Druid and Spark Together – Mixing Analytics Workflows

September 15th, 2017 Charles Allen and Jisoo Kim

One method of looking at the human thought process is that we have different brain workflows for different analytics and data processing needs. At Metamarkets we have the same thing for our data processing machines. This post will explore some of our experience with bin-packing query nodes featuring Druid with batch processing featuring Spark, using Apache Mesos as the resource coordinator.

Thinking Fast

The above shows a typical “work” pattern for a Druid historical node throughout a typical week day (times shown are EDT). It shows the quantity of CPU seconds consumed by the JVM to answer queries. There are two things that are of extreme interest in the usage: one is that there is a daily seasonality that peaks sometime just after noon in New York, and the other is that spikes of extreme work come in short bursts. The bursty queries are mitigated by properly configuring query priorities such that queries that are expected to be light and fast get higher priority than queries which are expected to take a longer time to answer. We also have different nodes tuned with different work queue settings. In order to make sure our >90% response times are reasonable, we have to provision CPU capacity for such peaks. Overall this means the CPU on these machines end up with a lot of idle time where they are doing no work.

Thinking Slow

Using Spark on Mesos we launch approximately 3,000 spark batch jobs (each launches many mesos-tasks, up to ~1,000) every day, which range in duration from a few minutes to a few hours. Our batch jobs are split into two stages: ETL and Indexing. The ETL stage does all of the data manipulation and has a specific JVM footprint that works well for it. Our Indexing jobs have a very different resource footprint, so they are broken into a separate job. To save costs, our Spark cluster was originally running on spot nodes. Spark’s ability to recover from spot market fluctuations is pretty good, but when you’re running as much spot as we do, you tend to dominate markets and can be very sensitive to spot market fluctuations.
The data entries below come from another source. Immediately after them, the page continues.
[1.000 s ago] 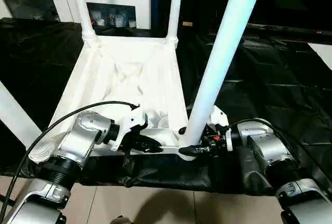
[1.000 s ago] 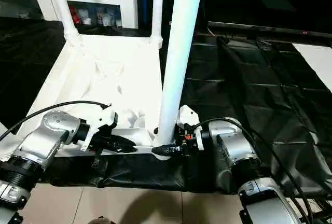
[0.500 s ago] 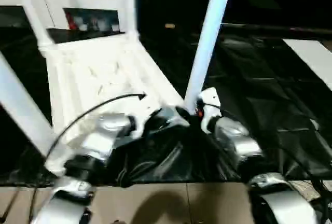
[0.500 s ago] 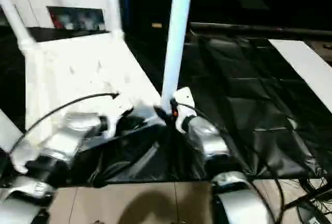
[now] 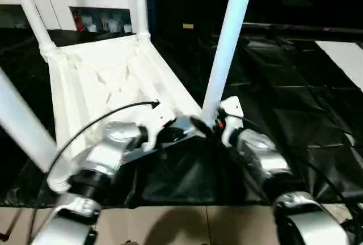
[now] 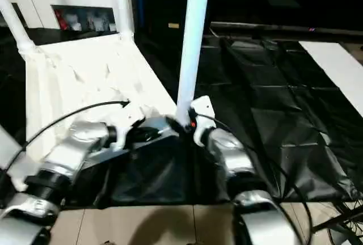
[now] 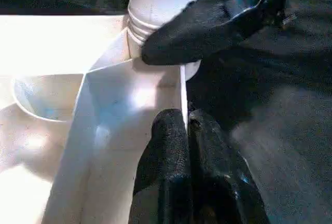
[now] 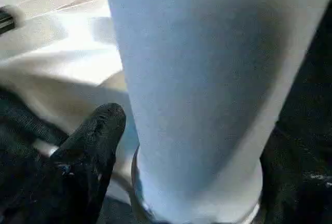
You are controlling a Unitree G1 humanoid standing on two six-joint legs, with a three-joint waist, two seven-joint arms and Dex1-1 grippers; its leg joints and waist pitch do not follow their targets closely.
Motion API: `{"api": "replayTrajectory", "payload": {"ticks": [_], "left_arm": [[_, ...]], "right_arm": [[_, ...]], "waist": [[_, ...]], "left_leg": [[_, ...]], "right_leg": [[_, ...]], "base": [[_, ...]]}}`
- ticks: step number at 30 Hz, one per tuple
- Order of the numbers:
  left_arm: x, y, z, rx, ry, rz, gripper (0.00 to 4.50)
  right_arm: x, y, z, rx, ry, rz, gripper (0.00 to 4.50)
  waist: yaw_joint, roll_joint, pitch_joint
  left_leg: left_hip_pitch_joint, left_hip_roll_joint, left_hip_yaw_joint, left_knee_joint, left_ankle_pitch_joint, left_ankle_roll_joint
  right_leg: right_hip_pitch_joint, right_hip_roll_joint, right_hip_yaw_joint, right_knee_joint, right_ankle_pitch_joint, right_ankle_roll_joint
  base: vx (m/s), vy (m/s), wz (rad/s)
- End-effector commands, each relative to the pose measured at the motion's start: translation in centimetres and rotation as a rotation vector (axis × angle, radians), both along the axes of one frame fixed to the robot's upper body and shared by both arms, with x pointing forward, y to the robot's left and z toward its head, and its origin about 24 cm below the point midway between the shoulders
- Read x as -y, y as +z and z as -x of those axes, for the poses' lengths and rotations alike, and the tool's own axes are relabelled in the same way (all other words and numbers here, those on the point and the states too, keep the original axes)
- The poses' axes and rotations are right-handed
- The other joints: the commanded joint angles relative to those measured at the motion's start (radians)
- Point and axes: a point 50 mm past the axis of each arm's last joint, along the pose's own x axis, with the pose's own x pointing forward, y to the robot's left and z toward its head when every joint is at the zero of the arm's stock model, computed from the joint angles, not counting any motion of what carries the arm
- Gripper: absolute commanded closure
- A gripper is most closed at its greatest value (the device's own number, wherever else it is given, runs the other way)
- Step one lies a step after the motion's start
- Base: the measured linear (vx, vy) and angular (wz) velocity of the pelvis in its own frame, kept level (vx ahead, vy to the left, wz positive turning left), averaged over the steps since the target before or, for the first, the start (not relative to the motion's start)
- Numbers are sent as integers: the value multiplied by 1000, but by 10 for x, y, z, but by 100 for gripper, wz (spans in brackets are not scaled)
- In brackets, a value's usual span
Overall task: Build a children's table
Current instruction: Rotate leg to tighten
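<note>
In the head views, the children's table point(image 5: 108, 80) is seen upside down on the black-covered work table point(image 5: 295, 103), legs pointing up. The near right leg point(image 5: 227, 41) is gripped at its base by the right gripper point(image 5: 205, 127).

In the left wrist view, the table's rim wall is pinched by the left gripper point(image 7: 185, 130).

In the right wrist view, one black finger point(image 8: 98, 130) is pressed beside the leg.
</note>
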Motion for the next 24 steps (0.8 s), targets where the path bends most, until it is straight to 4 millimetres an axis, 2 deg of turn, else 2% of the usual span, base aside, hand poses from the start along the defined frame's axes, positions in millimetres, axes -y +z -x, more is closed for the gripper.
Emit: {"api": "replayTrajectory", "payload": {"ticks": [1, 3, 5, 8, 9, 14, 20, 24], "left_arm": [[15, 4, 7, 1, -145, 51, 450], [12, 5, 7, -9, -149, 48, 450], [5, 5, 9, -30, -186, 32, 450], [-4, 9, 10, -55, -233, 46, 450], [-7, 10, 11, -76, -253, 45, 450], [-15, 14, 14, -130, -313, 41, 450], [-15, 14, 13, -110, -290, 41, 450], [-12, 12, 12, -95, -260, 52, 450]], "right_arm": [[-21, -1, 17, -10, 295, -3, 77], [-18, 0, 18, -9, 333, 2, 77], [-12, 1, 23, -22, 420, 7, 77], [-5, 2, 30, -47, 535, 29, 77], [-4, 2, 32, -52, 568, 42, 90], [2, 1, 39, -108, 680, 67, 120], [1, -4, 42, -115, 691, 94, 174], [-2, -6, 39, -98, 620, 89, 183]], "waist": [[7, 6, -65], [15, 7, -65], [20, 8, -64], [33, 10, -61], [38, 12, -59], [39, 10, -59], [46, 7, -61], [47, 7, -60]], "left_leg": [[-9, 28, -1, -50, -167, 79], [-8, 32, 0, -48, -143, 88], [-7, 34, 2, -47, -142, 92], [-5, 37, 3, -48, -183, 79], [-1, 39, 4, -49, -200, 68], [-4, 39, 1, -52, -222, 45], [-6, 37, 1, -50, -193, 43], [-7, 37, -1, -51, -198, 38]], "right_leg": [[57, -67, 50, -59, -150, -223], [57, -66, 48, -53, -106, -238], [56, -65, 47, -52, -100, -247], [55, -68, 45, -56, -159, -242], [52, -71, 46, -60, -183, -239], [54, -71, 44, -60, -222, -222], [55, -73, 43, -57, -200, -222], [54, -74, 42, -60, -225, -212]], "base": [[0, 0, 0], [0, 0, 0], [0, 0, 0], [0, 0, 0], [0, 0, 0], [0, 0, 0], [0, 0, 0], [0, 0, 0]]}}
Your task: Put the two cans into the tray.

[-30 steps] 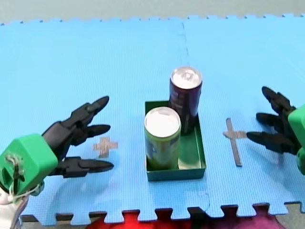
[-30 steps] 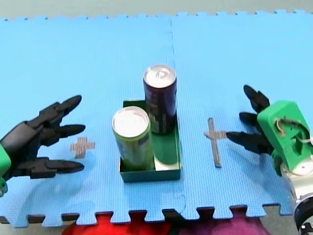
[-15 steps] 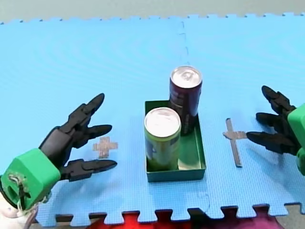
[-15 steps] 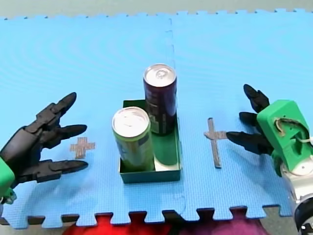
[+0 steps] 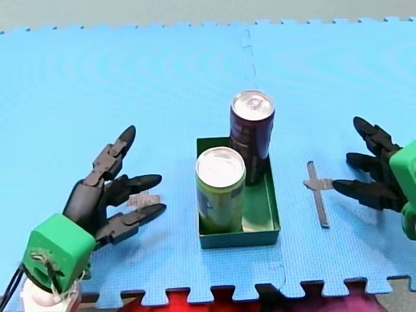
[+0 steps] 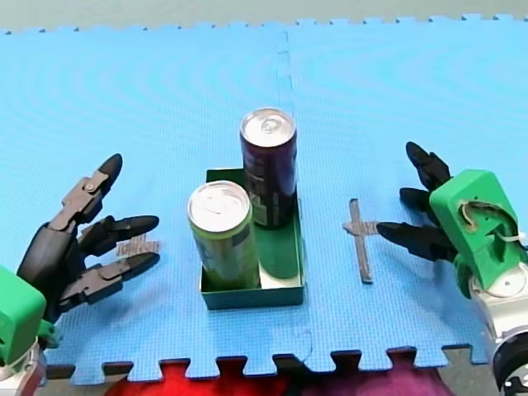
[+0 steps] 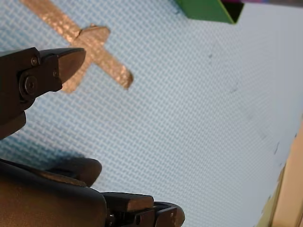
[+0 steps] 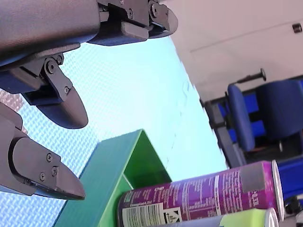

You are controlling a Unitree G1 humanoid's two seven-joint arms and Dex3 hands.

A handy thing about running on Mesos is that switching spot resource pools is very easy, requiring just new nodes to launch. Spark automatically picks up the offers from the new nodes and responds appropriately. But still, intermittent failures were becoming too frequent as our spot footprint continued to grow. When a 6 hour batch job took 4 hours to run with minimal failures, regular spot market fluctuations could easily cause that batch workload to fall behind, causing us to scale up even MORE spot usage… thus creating a vicious cycle. Overall there is a need to have a more stable baseline pool of resources with the ability to spike into the spot market as needed, but still be able to do so at a reasonable price point.

The Marriage

The fast result work path through Druid has a lot of remnant CPU capacity that goes underutilized, and the slow work path through Spark has a need for a more stable and predictable baseline. If we put these two together properly, it means we should be able to evict Spark CPU usage to accommodate spikey Druid query load. And in doing so, allow Spark (which now has the added resources of the Druid cluster) and Druid (which now has the added resources of the Spark cluster) to have more resources available!

OS Lineage

Before delving into packing compute nodes with work, it is important to understand some of the underlying technologies and their lineage. One of the challenges with running many things on the same node is figuring out how to get everything on the node which needs to run, and to make sure it doesn’t interfere with other stuff on the node.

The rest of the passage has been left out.